What the task asks: All of the data, word for word and free of pictures, is the expected result.

━━━━━━━━━━━━━━━━━━━━━━━━━━━━━━

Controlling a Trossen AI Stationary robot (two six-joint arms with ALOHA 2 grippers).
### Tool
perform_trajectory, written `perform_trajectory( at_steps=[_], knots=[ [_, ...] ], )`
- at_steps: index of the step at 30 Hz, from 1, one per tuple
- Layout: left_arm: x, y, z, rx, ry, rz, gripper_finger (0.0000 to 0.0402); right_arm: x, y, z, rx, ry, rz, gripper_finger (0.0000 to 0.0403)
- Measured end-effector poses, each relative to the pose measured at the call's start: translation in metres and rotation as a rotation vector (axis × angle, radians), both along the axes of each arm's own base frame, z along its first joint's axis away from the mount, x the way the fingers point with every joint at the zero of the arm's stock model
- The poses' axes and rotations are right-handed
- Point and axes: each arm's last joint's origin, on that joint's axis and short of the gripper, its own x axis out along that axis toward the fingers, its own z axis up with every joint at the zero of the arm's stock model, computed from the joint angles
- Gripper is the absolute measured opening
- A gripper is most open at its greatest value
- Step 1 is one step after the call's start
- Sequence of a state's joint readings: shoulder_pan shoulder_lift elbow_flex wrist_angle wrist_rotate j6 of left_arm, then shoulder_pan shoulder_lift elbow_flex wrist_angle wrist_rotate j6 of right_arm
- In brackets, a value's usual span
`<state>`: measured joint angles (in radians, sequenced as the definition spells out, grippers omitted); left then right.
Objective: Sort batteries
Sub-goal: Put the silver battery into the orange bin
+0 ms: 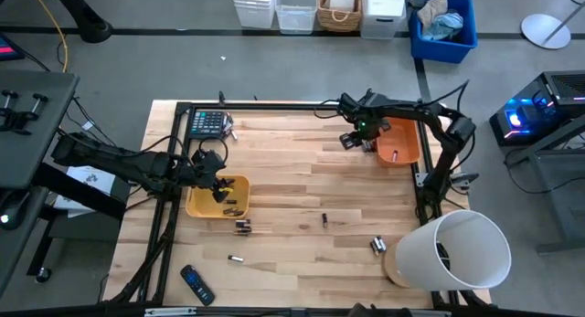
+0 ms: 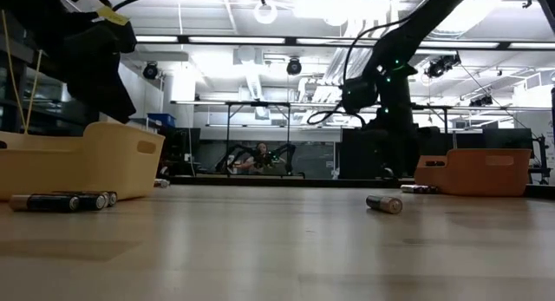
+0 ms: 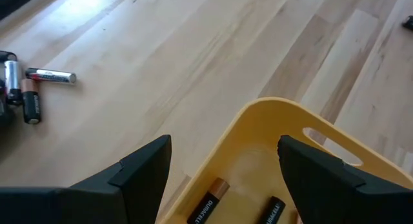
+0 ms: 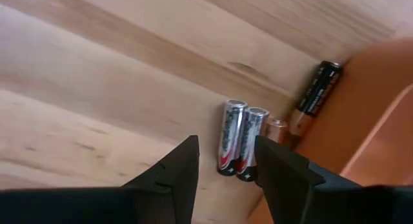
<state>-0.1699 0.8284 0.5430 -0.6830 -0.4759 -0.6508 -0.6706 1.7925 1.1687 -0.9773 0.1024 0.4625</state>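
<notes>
Two silvery batteries (image 4: pixel 239 139) lie parallel beside the orange bin (image 4: pixel 361 121).

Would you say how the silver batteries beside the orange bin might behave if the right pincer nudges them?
The silver batteries are smooth cylinders lying flat on wood, so they would probably roll sideways. Lying against the orange bin, they may jam there instead. The shiny casing looks slippery.
</notes>
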Motion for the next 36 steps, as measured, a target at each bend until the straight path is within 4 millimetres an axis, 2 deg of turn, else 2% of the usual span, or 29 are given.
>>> perform_trajectory(
  at_steps=[7, 16, 27, 36],
  knots=[
    [0.000, 0.000, 0.000, 0.002, 0.000, 0.002, 0.0271, -0.001, -0.001, -0.001, -0.010, 0.011, 0.008, 0.0144],
    [0.000, 0.000, 0.000, 0.004, -0.001, 0.004, 0.0271, -0.008, 0.006, -0.014, 0.037, 0.041, 0.034, 0.0144],
    [0.000, 0.000, 0.000, 0.005, -0.001, 0.004, 0.0271, 0.005, 0.014, -0.015, -0.005, -0.001, 0.097, 0.0144],
    [0.000, 0.000, 0.000, 0.005, -0.001, 0.005, 0.0271, 0.000, 0.009, -0.014, -0.032, 0.028, 0.055, 0.0144]
  ],
)
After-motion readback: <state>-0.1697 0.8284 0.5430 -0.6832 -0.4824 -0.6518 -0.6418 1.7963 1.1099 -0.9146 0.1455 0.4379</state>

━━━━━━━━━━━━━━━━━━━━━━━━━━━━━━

Result of the task:
Controlling a Trossen AI Stationary robot (two six-joint arms with ALOHA 2 grippers).
### Tool
perform_trajectory, written `perform_trajectory( at_steps=[_], knots=[ [_, ...] ], )`
- at_steps: index of the step at 30 Hz, from 1, one per tuple
- Layout: left_arm: x, y, z, rx, ry, rz, gripper_finger (0.0000 to 0.0402); right_arm: x, y, z, rx, ry, rz, gripper_finger (0.0000 to 0.0403)
- Measured end-effector poses, each relative to the pose measured at the call's start: translation in metres and rotation as a rotation vector (axis × angle, radians), both along the axes of each arm's own base frame, z along its first joint's axis away from the mount, x the way the fingers point with every joint at the zero of the arm's stock model
- The poses' axes and rotations are right-handed
- Point and axes: each arm's last joint's origin, on that joint's axis and short of the gripper, its own x axis out along that axis toward the fingers, its own z axis up with every joint at the zero of the arm's stock model, computed from the joint angles
- Gripper is the absolute measured opening
- A gripper is most open at its greatest value
- Step 1 is one step after the call's start
- Sequence of a state's joint readings: shoulder_pan shoulder_lift elbow_flex wrist_angle wrist_rotate j6 of left_arm, then shoulder_pan shoulder_lift elbow_flex wrist_angle wrist_rotate j6 of right_arm
- In brackets, a value's usual span
`<state>`: measured joint angles (in radians, sequenced as the definition spells out, grippers omitted); left then right.
Objective: Sort batteries
Sub-goal: Put the silver battery into the orange bin
+0 ms: 
+0 ms: 
+0 ms: 
+0 ms: 
<state>-0.1699 0.8284 0.5430 -0.6830 -0.4759 -0.6508 -0.6706 1.7925 1.1687 -0.9773 0.1024 0.4625</state>
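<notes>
Two silvery batteries (image 4: pixel 239 139) lie parallel beside the orange bin (image 4: pixel 361 121).

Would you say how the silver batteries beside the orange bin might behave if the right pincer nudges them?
The silver batteries are smooth cylinders lying flat on wood, so they would probably roll sideways. Lying against the orange bin, they may jam there instead. The shiny casing looks slippery.
</notes>
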Motion for the next 36 steps, as measured, a target at each bend until the straight path is within 4 millimetres an axis, 2 deg of turn, else 2% of the usual span, or 29 are given.
>>> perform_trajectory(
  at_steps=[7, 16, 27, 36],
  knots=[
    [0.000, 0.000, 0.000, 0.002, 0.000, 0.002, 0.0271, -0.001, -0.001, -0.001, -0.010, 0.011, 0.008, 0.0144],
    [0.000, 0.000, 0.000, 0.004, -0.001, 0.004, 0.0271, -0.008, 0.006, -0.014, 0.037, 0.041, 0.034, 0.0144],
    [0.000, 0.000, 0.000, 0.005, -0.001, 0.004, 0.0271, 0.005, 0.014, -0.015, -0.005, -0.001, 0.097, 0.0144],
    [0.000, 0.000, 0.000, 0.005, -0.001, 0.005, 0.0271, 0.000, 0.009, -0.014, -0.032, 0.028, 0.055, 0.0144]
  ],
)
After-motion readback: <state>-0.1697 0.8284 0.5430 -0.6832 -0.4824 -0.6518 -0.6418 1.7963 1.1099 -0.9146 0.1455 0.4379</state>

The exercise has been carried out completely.